With the prostitutes, we have an additional point of reference: we can compute their implicit valuation of their own health, relative to income (a year of healthy life is valued at 2-5 years income, if I recall correctly) and compare that valuation to those derived from other sources, such as surveys and the risk premium paid to workers in hazardous jobs. The numbers match up very well, which suggests some sort of consistency across people in very different circumstances, although not an absolute standard of rationality.

Maybe, or maybe not. I don't doubt you can do a calculation. I wonder how much confidence one can have in the figures going into the calculation. Is the risk of infection 1% or 2%? Is the rate of HIV infection among unprotected customers 1 in 800 or 1 in 200? (Isn't an HIV positive customer much more likely to seek unprotected sex?) How many customers does a prostitute have in a year? How many unprotected? The choice of these values, which can hardly be determined with much precision, is going to have an enormous effect on the outcome. How does the model take account of the fact that some prostitutes are already HIV-positive?

And of course there is the question as to whether the pricing represents decisions by prostitutes or their pimps.

Posted by: Bernard Yomtov at Jan 24, 2008 10:47:18 AM

I was wondering how rational choice theory accounts for data like the recent Trivedi article in NEJM showing that a small copay for mammograms leads to an apparently irrational reduction in use of mammograms. I suspect that in making health decisions (care, insurance and policy) people are frequently "outside their comfort zone", and more likely to behave irrationally.

I was also curious about the study that showed people with a relative with AIDS changed their sexual behavior. That seemed a strange example to me. When risks are well-understood (certainly the case by '92), but behavior changes in response to a relative's sickness, that is somehow evidence of rationality. Hmm. If I were an economist, I'd study the role of emotional connection in choice. Maybe this is an area where the neuroeconomists can contribute something useful.

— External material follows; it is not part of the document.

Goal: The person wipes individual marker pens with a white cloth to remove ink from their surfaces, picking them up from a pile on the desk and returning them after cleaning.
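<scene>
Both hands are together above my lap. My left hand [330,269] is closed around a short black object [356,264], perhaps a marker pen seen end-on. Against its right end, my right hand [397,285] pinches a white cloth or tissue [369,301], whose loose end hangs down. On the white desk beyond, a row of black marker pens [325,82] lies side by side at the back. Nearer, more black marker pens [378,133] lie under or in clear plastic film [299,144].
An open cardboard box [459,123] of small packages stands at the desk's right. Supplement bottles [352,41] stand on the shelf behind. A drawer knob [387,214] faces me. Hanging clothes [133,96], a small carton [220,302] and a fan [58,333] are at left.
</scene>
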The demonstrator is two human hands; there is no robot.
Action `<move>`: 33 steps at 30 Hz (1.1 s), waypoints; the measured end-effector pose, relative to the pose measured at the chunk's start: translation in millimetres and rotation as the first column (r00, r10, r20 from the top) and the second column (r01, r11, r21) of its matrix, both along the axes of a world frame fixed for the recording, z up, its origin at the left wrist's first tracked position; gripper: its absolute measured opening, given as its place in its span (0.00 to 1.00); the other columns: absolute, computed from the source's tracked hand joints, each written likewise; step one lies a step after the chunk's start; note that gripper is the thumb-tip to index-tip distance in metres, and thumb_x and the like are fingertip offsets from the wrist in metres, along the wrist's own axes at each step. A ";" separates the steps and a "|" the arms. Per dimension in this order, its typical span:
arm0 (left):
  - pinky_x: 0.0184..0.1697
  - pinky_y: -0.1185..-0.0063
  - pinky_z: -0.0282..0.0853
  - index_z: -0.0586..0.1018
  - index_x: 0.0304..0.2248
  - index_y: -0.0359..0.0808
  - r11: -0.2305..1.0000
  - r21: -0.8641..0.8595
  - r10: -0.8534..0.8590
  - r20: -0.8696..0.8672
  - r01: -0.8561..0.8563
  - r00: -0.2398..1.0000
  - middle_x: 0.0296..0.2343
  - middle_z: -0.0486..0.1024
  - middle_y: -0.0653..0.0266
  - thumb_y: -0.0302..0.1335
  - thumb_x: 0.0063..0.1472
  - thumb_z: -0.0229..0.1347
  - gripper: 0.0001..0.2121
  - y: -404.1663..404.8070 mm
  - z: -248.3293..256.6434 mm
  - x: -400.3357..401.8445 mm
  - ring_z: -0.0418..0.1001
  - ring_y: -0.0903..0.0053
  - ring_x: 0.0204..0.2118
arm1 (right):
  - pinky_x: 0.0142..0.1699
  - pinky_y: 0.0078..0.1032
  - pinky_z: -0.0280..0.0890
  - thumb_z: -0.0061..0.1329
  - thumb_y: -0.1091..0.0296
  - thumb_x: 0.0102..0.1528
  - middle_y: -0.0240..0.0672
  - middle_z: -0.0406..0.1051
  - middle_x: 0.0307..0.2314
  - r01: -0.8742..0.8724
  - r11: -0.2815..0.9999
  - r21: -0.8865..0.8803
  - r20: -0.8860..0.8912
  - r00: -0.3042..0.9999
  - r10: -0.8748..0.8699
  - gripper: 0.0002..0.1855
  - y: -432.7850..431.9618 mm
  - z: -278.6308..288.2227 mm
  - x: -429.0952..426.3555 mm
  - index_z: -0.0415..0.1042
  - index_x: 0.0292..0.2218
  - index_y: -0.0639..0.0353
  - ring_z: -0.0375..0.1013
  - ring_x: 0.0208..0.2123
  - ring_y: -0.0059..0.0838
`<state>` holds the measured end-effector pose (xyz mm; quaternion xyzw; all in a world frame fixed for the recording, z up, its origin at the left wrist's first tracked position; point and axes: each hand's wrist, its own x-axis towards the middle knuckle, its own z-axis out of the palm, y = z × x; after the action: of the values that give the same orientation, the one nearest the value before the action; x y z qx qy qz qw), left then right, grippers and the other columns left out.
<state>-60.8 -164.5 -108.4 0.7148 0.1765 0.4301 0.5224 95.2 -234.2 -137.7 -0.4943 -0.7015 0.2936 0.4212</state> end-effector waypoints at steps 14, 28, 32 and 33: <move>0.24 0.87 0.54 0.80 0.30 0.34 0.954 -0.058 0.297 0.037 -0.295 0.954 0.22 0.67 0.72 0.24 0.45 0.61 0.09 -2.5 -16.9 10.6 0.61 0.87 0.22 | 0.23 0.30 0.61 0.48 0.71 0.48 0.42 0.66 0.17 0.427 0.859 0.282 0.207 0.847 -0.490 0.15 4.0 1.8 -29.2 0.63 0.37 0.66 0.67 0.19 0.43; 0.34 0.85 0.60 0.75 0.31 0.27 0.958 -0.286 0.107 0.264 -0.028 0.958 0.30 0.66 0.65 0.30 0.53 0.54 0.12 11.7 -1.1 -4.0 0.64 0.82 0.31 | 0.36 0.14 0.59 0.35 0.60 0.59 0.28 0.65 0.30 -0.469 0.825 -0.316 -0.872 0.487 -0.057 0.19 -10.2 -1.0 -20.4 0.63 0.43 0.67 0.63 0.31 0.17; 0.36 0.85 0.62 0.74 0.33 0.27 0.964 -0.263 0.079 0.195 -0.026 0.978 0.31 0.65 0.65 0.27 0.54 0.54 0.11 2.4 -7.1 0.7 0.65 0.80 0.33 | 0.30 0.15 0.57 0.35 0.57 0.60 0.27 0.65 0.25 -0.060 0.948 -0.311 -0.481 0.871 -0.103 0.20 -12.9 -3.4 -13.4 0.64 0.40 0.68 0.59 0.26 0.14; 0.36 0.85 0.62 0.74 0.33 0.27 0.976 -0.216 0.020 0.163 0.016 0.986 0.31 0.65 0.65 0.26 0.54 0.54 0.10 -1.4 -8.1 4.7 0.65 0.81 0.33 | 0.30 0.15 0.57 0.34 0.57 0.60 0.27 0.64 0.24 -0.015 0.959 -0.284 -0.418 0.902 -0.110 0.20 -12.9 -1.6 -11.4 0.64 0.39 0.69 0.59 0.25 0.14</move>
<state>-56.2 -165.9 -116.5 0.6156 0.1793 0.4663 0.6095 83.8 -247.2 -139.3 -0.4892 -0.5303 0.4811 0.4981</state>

Posted by: msi at Jan 24, 2008 1:23:43 PM

I was also curious about the study that showed people with a relative with AIDS changed their sexual behavior. That seemed a strange example to me. When risks are well-understood (certainly the case by '92), but behavior changes in response to a relative's sickness, that is somehow evidence of rationality. Hmm. If I were an economist, I'd study the role of emotional connection in choice. Maybe this is an area where the neuroeconomists can contribute something useful.

msi,

You should familiarize yourself with Kahneman and Tversky, who address these kinds of issues. The changed sexual behavior you discuss is a good example of the importance of the salience of information - its prominence. It is the difference between reading that Toyotas are very reliable, for instance, and having a good friend make a point of how little trouble he has had with his Toyota. The latter type of information tends to carry more weight in decison-making than it should, because it is more salient.

Posted by: Bernard Yomtov at Jan 24, 2008 4:15:24 PM

My simple mental mneumonic is that behavior is (economically) rational if the agents respond to incentives to maximize their benefit.

Define "benefit." Is that singular?

Posted by: meter at Jan 24, 2008 11:28:38 PM

meter,

To be more explicit, you probably mean their "net benefit" not their "benefit".